(The problem) Where an entry contains a picture, omit the picture and repeat the rest exactly.

Information shown section start

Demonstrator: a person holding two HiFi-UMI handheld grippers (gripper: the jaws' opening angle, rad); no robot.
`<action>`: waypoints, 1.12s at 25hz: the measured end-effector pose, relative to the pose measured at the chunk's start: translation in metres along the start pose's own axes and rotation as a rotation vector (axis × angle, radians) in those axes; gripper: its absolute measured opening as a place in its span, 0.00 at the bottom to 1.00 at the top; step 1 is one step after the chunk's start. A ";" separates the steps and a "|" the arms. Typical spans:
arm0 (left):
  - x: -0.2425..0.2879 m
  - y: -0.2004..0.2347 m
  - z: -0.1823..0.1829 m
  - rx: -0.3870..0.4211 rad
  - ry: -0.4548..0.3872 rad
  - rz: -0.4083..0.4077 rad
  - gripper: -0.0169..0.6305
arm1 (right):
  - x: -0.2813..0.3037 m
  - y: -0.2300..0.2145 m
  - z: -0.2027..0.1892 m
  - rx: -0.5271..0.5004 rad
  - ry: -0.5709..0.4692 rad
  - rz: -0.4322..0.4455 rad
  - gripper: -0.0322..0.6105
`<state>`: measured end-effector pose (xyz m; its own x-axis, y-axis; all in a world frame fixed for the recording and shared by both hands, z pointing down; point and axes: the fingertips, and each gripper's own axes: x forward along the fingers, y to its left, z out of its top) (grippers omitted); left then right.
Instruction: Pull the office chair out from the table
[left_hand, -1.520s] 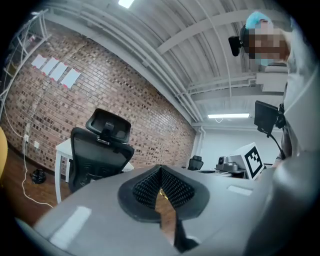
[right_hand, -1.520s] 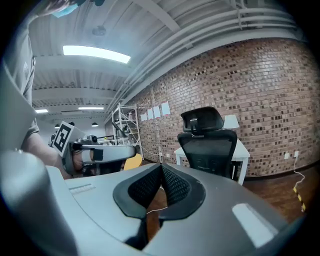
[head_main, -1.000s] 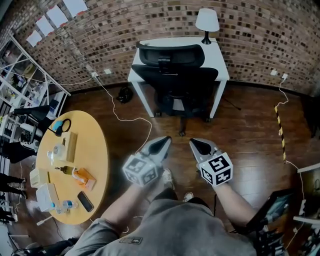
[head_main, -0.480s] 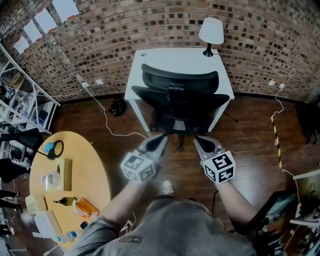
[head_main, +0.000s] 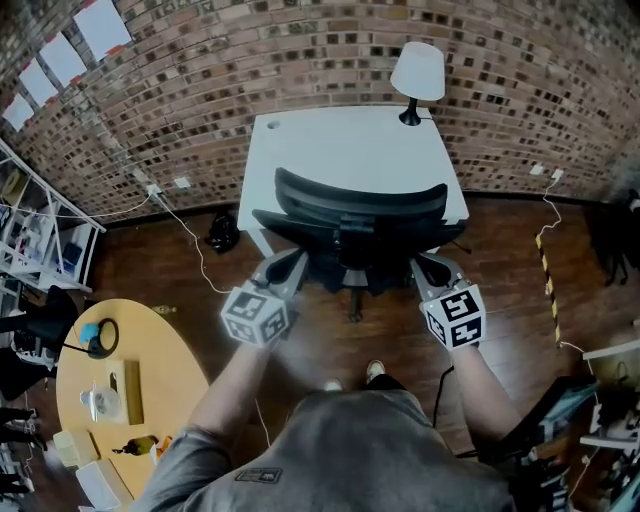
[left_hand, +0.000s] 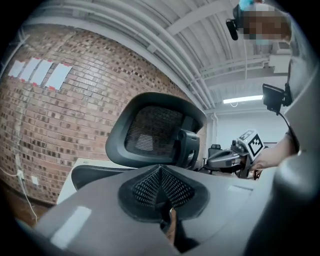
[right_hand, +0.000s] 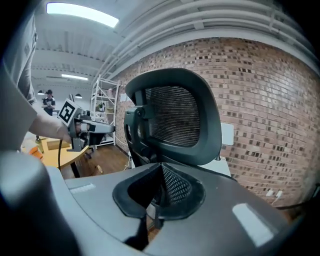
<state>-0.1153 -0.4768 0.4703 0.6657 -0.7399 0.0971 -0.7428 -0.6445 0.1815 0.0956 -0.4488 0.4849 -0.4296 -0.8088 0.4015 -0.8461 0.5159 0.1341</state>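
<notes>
The black office chair (head_main: 358, 212) is tucked under the white table (head_main: 300, 150), its mesh back facing me. My left gripper (head_main: 288, 264) is shut and empty, its tip by the chair's left armrest. My right gripper (head_main: 430, 268) is shut and empty too, close to the right armrest. Whether either tip touches the chair I cannot tell. In the left gripper view the chair back (left_hand: 155, 131) rises just past the shut left gripper (left_hand: 161, 175), with the right gripper (left_hand: 235, 156) beyond. The right gripper view shows the chair back (right_hand: 175, 117) over the shut right gripper (right_hand: 161, 172).
A white lamp (head_main: 418, 72) stands at the table's far right corner against the brick wall. A round wooden table (head_main: 120, 380) with small items is at lower left. Cables (head_main: 195, 255) run over the wooden floor, and striped tape (head_main: 548, 272) lies at right. Shelving (head_main: 30, 230) lines the left.
The person has walked up to the chair. Both grippers have moved forward and apart, from over open floor to either side of the chair. Both stayed shut.
</notes>
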 end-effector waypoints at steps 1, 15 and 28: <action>0.003 0.004 -0.002 0.021 0.014 0.006 0.03 | 0.002 -0.005 0.000 -0.016 0.007 0.001 0.09; 0.024 0.082 -0.005 0.385 0.202 0.085 0.26 | 0.028 -0.075 -0.018 -0.378 0.199 -0.063 0.36; 0.048 0.096 -0.026 0.661 0.423 -0.059 0.46 | 0.041 -0.077 -0.039 -0.542 0.371 0.098 0.46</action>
<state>-0.1531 -0.5688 0.5180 0.5776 -0.6497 0.4942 -0.5054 -0.7601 -0.4085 0.1552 -0.5109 0.5261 -0.2771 -0.6501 0.7075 -0.4884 0.7294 0.4790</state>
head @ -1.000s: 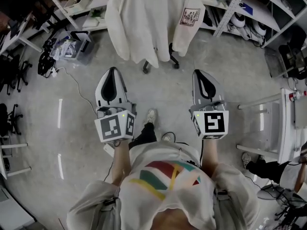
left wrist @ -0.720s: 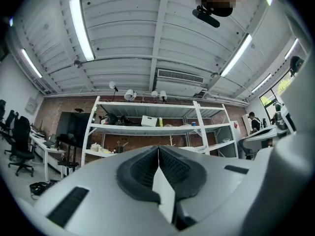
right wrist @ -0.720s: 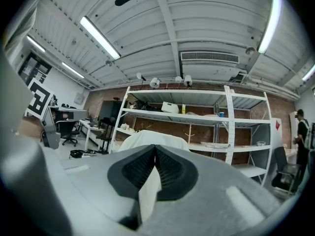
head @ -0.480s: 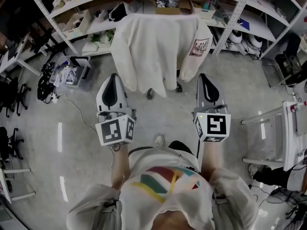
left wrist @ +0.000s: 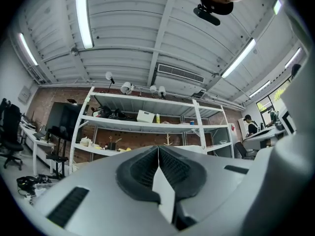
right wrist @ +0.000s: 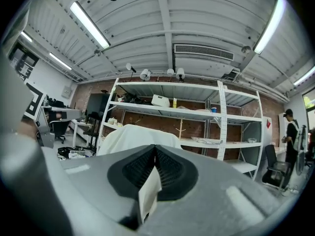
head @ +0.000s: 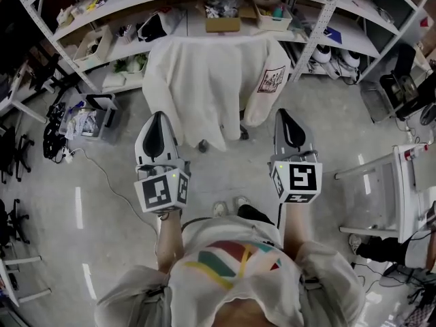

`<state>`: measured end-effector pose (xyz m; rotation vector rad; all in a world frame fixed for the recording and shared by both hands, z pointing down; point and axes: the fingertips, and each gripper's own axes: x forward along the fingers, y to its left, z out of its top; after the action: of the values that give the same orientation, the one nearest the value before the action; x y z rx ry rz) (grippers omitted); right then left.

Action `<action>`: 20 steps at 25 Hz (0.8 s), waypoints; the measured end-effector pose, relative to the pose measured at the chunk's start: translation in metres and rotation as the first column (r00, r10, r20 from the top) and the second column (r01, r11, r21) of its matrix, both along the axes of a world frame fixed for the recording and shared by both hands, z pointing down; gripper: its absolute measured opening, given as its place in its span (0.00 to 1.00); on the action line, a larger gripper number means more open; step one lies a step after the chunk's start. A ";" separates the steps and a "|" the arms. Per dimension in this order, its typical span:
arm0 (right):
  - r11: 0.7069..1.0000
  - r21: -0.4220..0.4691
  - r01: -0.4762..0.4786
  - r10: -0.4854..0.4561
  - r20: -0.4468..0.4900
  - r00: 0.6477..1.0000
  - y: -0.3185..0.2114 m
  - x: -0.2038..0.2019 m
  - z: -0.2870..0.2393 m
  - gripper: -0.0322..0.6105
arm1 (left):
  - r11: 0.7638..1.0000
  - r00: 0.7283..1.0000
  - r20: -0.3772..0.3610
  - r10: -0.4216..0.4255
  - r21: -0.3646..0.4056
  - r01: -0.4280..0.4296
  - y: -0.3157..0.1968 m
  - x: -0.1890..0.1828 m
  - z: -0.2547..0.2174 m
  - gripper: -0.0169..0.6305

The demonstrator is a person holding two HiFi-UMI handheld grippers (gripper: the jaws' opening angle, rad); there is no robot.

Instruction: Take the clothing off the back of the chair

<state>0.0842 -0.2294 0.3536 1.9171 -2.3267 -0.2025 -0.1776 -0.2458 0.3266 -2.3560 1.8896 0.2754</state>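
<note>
The clothing [head: 204, 87], a loose white garment, hangs over the back of the chair [head: 243, 134] and covers it so fully that we see only the chair's wheeled feet below the hem. One sleeve hangs down the right side and bears a square printed patch [head: 270, 80]. The chair stands on the grey floor [head: 102, 203] just in front of a long white shelving unit [head: 320, 26], whose boards carry a cardboard box [head: 222, 24] and other small clutter that we cannot make out. We hold both tools out toward the garment, and neither touches it. Our left hand-held gripper [head: 157, 116] points at the garment's lower left part; its own view shows the jaws clenched together with nothing between them. Our right hand-held gripper [head: 285, 113] sits near the bottom of the hanging sleeve, jaws likewise pressed together and empty, and in its own view the white garment rises just above the jaw tips. To the left of the chair a bin of loose items [head: 85, 118] sits on the floor, and at the far right stands a white counter [head: 402, 182].
</note>
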 end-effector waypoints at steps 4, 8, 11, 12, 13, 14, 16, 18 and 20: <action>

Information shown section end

(The answer)
Demonstrator: a person holding two HiFi-UMI handheld grippers (gripper: the jaws' opening angle, rad); no robot.
`<action>`: waypoints, 1.12s at 25hz: the measured end-effector pose, relative to the pose measured at the chunk's start: translation in metres along the start pose's own axes and rotation as a rotation vector (axis × angle, radians) in those axes; gripper: its absolute measured opening as a place in its span, 0.00 at the bottom to 1.00 at the top; step 1 is one step after the chunk's start. A ";" separates the steps and a "|" the arms. Typical spans:
arm0 (left):
  - x: -0.2425..0.2879 m
  - y: -0.2004..0.2347 m
  - z: -0.1823..0.1829 m
  - rx: -0.3870..0.4211 rad
  - ry: -0.4548..0.3872 rad
  - rz: -0.4083..0.4077 rad
  - gripper: -0.0169..0.6305
arm1 (right):
  - x: -0.2813..0.3037 m
  - y: -0.2300..0.2145 m
  - z: -0.2027..0.1892 m
  - rx: -0.5271..0.5004 rad
  - ry: -0.5709..0.4692 rad
  - rz: -0.4322..0.4455 rad
  - gripper: -0.0322..0.6105
`<state>`: measured end-effector pose (xyz m; its own x-axis, y-axis; all in a world frame fixed for the recording and shared by both hands, z pointing down; point and axes: the fingertips, and each gripper's own axes: x forward along the fingers, y to its left, z out of its top) (grippers omitted); left then right.
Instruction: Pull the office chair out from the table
[left_hand, -1.520s] 
[right_hand, -1.520s] 
[head_main, -1.000s] 
[head_main, -0.480s] 
[head_main, +0.000s] 
[left_hand, +0.000s] 
[right_hand, +0.000s] 
<state>-0.1153 -0.4768 0.4703 0.6657 -0.7399 0.0971 -0.7428 -0.6445 0.1815 0.0956 -0.4488 0.4849 -0.4296 -0.8088 0.4015 -0.8461 0.5159 0.1341</state>
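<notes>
The black office chair (head_main: 358, 212) is tucked under the white table (head_main: 300, 150), its mesh back facing me. My left gripper (head_main: 288, 264) is shut and empty, its tip by the chair's left armrest. My right gripper (head_main: 430, 268) is shut and empty too, close to the right armrest. Whether either tip touches the chair I cannot tell. In the left gripper view the chair back (left_hand: 155, 131) rises just past the shut left gripper (left_hand: 161, 175), with the right gripper (left_hand: 235, 156) beyond. The right gripper view shows the chair back (right_hand: 175, 117) over the shut right gripper (right_hand: 161, 172).
A white lamp (head_main: 418, 72) stands at the table's far right corner against the brick wall. A round wooden table (head_main: 120, 380) with small items is at lower left. Cables (head_main: 195, 255) run over the wooden floor, and striped tape (head_main: 548, 272) lies at right. Shelving (head_main: 30, 230) lines the left.
The person has walked up to the chair. Both grippers have moved forward and apart, from over open floor to either side of the chair. Both stayed shut.
</notes>
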 end-effector waypoints at steps 1, 15 and 28: <action>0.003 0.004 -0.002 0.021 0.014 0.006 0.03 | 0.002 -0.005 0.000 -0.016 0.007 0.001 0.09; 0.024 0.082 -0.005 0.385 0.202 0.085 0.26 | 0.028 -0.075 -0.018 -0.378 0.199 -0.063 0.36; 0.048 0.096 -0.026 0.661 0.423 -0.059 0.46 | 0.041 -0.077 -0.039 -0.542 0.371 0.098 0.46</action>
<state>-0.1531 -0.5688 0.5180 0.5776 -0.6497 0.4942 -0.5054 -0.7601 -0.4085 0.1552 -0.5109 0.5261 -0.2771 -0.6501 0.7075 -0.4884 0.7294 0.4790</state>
head @ -1.000s: 
left wrist @ -0.720s: 
right wrist @ -0.720s: 
head @ -0.480s: 
left wrist @ +0.000s: 
right wrist @ +0.000s: 
head @ +0.000s: 

`<state>`: measured end-effector pose (xyz m; rotation vector rad; all in a world frame fixed for the recording and shared by both hands, z pointing down; point and axes: the fingertips, and each gripper's own axes: x forward along the fingers, y to its left, z out of its top; after the action: of the values that give the same orientation, the one nearest the value before the action; x y z rx ry rz) (grippers omitted); right then left.

Action `<action>`: 20 steps at 25 Hz (0.8 s), waypoints; the measured end-effector pose, relative to the pose measured at the chunk's start: translation in metres and rotation as the first column (r00, r10, r20 from the top) and the second column (r01, r11, r21) of its matrix, both along the axes of a world frame fixed for the recording and shared by both hands, z pointing down; gripper: its absolute measured opening, given as its place in its span (0.00 to 1.00); on the action line, a larger gripper number means more open; step one lies a step after the chunk's start. A ";" separates the steps and a "|" the arms. Per dimension in this order, its typical span:
arm0 (right):
  - r11: 0.7069..1.0000
  - r21: -0.4220..0.4691
  - r01: -0.4762..0.4786
  - r10: -0.4854..0.4561
  - r20: -0.4468..0.4900
  - r00: 0.6477..1.0000
  - y: -0.3185..0.2114 m
  - x: -0.2038..0.2019 m
  - z: -0.2870..0.2393 m
  - gripper: -0.0322..0.6105
arm1 (left):
  - r11: 0.7638..1.0000
  - r00: 0.7283..1.0000
  - r20: -0.3772..0.3610
  - r10: -0.4216..0.4255
  - r21: -0.3646..0.4056
  - r01: -0.4280..0.4296
  - y: -0.3157..0.1968 m
  - x: -0.1890..0.1828 m
  - z: -0.2547..0.2174 m
  - gripper: -0.0169..0.6305

The demonstrator is a person holding two HiFi-UMI handheld grippers (gripper: the jaws' opening angle, rad); there is no robot.

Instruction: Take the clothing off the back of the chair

<state>0.0842 -0.2294 0.3536 1.9171 -2.3267 -0.2025 -0.1776 -0.2458 0.3266 -2.3560 1.8896 0.2754</state>
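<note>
The clothing [head: 204, 87], a loose white garment, hangs over the back of the chair [head: 243, 134] and covers it so fully that we see only the chair's wheeled feet below the hem. One sleeve hangs down the right side and bears a square printed patch [head: 270, 80]. The chair stands on the grey floor [head: 102, 203] just in front of a long white shelving unit [head: 320, 26], whose boards carry a cardboard box [head: 222, 24] and other small clutter that we cannot make out. We hold both tools out toward the garment, and neither touches it. Our left hand-held gripper [head: 157, 116] points at the garment's lower left part; its own view shows the jaws clenched together with nothing between them. Our right hand-held gripper [head: 285, 113] sits near the bottom of the hanging sleeve, jaws likewise pressed together and empty, and in its own view the white garment rises just above the jaw tips. To the left of the chair a bin of loose items [head: 85, 118] sits on the floor, and at the far right stands a white counter [head: 402, 182].
</note>
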 end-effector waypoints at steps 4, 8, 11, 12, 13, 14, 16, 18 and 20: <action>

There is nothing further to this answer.